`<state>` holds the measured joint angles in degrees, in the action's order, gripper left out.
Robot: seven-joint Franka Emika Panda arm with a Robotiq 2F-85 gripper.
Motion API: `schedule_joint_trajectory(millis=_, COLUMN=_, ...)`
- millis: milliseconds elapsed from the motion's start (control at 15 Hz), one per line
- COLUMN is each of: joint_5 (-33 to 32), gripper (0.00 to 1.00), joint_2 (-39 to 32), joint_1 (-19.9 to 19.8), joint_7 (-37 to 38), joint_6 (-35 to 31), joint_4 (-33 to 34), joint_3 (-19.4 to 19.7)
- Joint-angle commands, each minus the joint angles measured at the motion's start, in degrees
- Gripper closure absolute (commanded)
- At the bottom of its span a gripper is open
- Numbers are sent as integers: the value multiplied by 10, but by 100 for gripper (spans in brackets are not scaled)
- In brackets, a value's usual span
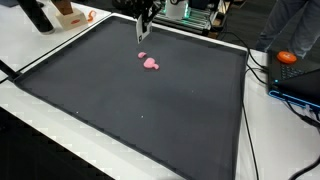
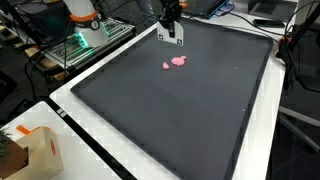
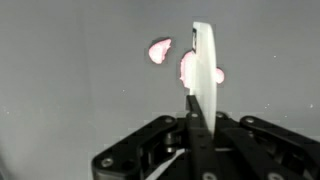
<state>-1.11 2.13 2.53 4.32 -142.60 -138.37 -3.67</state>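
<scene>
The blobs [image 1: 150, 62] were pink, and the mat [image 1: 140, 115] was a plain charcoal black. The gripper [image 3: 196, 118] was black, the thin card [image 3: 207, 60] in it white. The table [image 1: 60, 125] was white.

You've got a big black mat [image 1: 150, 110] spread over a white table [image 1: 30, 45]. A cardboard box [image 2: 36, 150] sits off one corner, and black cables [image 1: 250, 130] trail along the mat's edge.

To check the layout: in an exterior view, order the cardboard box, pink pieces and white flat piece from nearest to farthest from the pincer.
1. white flat piece, held in the pincer.
2. pink pieces, on the mat, close by.
3. cardboard box, beyond the mat, lower left.
</scene>
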Motion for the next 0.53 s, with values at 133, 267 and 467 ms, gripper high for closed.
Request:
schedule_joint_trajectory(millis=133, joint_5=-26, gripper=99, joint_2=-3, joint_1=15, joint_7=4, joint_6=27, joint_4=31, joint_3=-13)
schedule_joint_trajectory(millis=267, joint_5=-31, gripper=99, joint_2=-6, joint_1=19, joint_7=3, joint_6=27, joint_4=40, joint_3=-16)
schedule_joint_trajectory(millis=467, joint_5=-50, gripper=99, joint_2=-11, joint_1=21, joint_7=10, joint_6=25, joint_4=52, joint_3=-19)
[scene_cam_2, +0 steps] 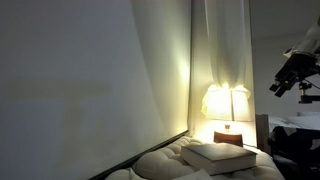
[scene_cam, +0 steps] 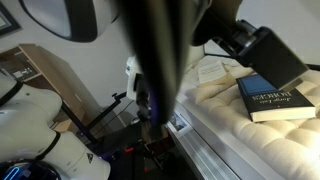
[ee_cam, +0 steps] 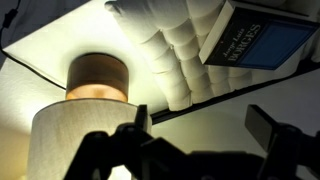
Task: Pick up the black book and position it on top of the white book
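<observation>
The black book (scene_cam: 270,98) lies flat on the quilted cream mattress (scene_cam: 240,125), dark blue cover with white lettering facing up. It also shows at the top right of the wrist view (ee_cam: 262,42). The thin white book (scene_cam: 214,70) lies just behind it on the mattress. My gripper (ee_cam: 200,130) is open and empty, with dark fingers at both sides of the wrist view. It hangs in the air above and apart from the books (scene_cam_2: 283,84). In an exterior view a thick book (scene_cam_2: 226,155) lies on the bed, its cover colour unclear.
A lit table lamp (scene_cam_2: 226,103) with a cream shade stands beside the bed, and it shows below the gripper in the wrist view (ee_cam: 85,130). My own arm (scene_cam: 160,70) blocks the middle of an exterior view. A curtain (scene_cam_2: 215,45) hangs behind the lamp.
</observation>
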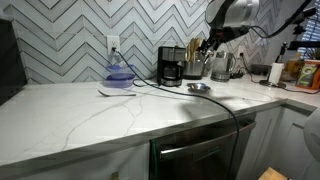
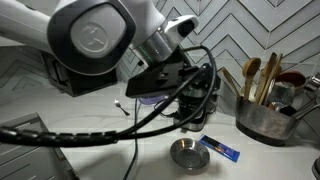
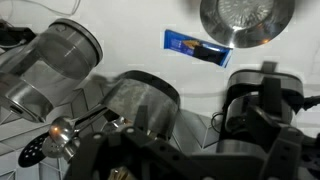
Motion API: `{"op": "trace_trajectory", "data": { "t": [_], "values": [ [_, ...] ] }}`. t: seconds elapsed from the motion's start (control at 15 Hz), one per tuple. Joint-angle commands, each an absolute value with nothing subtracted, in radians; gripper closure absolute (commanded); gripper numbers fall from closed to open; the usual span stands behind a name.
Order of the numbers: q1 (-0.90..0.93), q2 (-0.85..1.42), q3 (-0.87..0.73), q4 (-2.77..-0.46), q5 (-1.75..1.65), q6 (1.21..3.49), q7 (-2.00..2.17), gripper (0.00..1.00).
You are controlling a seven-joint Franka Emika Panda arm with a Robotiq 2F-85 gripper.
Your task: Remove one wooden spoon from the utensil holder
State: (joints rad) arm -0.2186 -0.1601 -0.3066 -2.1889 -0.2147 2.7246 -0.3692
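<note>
The utensil holder (image 1: 193, 71) is a greyish pot between the black coffee maker (image 1: 170, 66) and the kettle (image 1: 222, 66). Light-brown wooden spoons (image 1: 193, 49) stand in it. The holder (image 2: 262, 120) and its spoons (image 2: 253, 76) also show at the right in an exterior view. In the wrist view the holder (image 3: 140, 104) is at the centre, and its spoon ends are hidden behind my fingers. My gripper (image 1: 209, 45) hangs just above and beside the spoon tops. Its dark fingers (image 3: 180, 150) are spread apart with nothing between them.
A small metal bowl (image 2: 185, 153) and a blue packet (image 2: 220, 149) lie on the white counter in front of the holder. A blue object (image 1: 120, 75) sits by the wall socket. A black cable runs over the counter. Bottles and jars stand at the far right (image 1: 295, 72).
</note>
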Motion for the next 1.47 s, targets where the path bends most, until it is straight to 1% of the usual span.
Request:
{"op": "trace_trajectory", "data": {
  "t": [0.0,0.2,0.27,0.4,0.73,1.07,1.4],
  "values": [
    [-0.169,0.002,-0.37,-2.064,0.04,2.809,-0.574,0.0],
    [-0.186,0.086,-0.347,-1.973,0.261,2.797,-0.72,0.0],
    [-0.191,0.018,-0.341,-2.047,0.15,2.799,-0.634,0.0],
    [-0.191,0.063,-0.34,-2.0,0.219,2.799,-0.684,0.0],
    [-0.19,0.081,-0.34,-1.978,0.231,2.799,-0.687,0.0],
    [-0.194,0.143,-0.363,-1.885,0.203,2.902,-0.548,0.0],
    [-0.216,0.182,-0.333,-1.788,0.312,2.971,-0.572,0.0]
  ]
}}
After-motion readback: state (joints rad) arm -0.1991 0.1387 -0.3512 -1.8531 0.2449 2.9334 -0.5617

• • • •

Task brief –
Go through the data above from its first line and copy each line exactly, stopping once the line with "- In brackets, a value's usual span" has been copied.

Answer –
`<state>` holds the measured joint angles in degrees, in the action's order, gripper left out.
Robot: seven-joint Franka Emika Panda arm with a Robotiq 2F-85 gripper.
Motion API: `schedule_joint_trajectory(millis=_, COLUMN=_, ...)`
- millis: milliseconds elapsed from the motion's start (control at 15 Hz), one per line
- COLUMN is each of: joint_5 (-33 to 32), gripper (0.00 to 1.00), joint_2 (-39 to 32), joint_1 (-19.9 to 19.8), joint_7 (-37 to 38), joint_6 (-35 to 31), joint_4 (-33 to 34), joint_3 (-19.4 to 19.7)
- Joint-angle commands, each minus the joint angles measured at the motion's start, in degrees
- Gripper closure absolute (commanded)
- At the bottom of its span a gripper is open
- Numbers are sent as integers: the value multiplied by 10, but by 100 for gripper (spans in brackets are not scaled)
- In brackets, a value's usual span

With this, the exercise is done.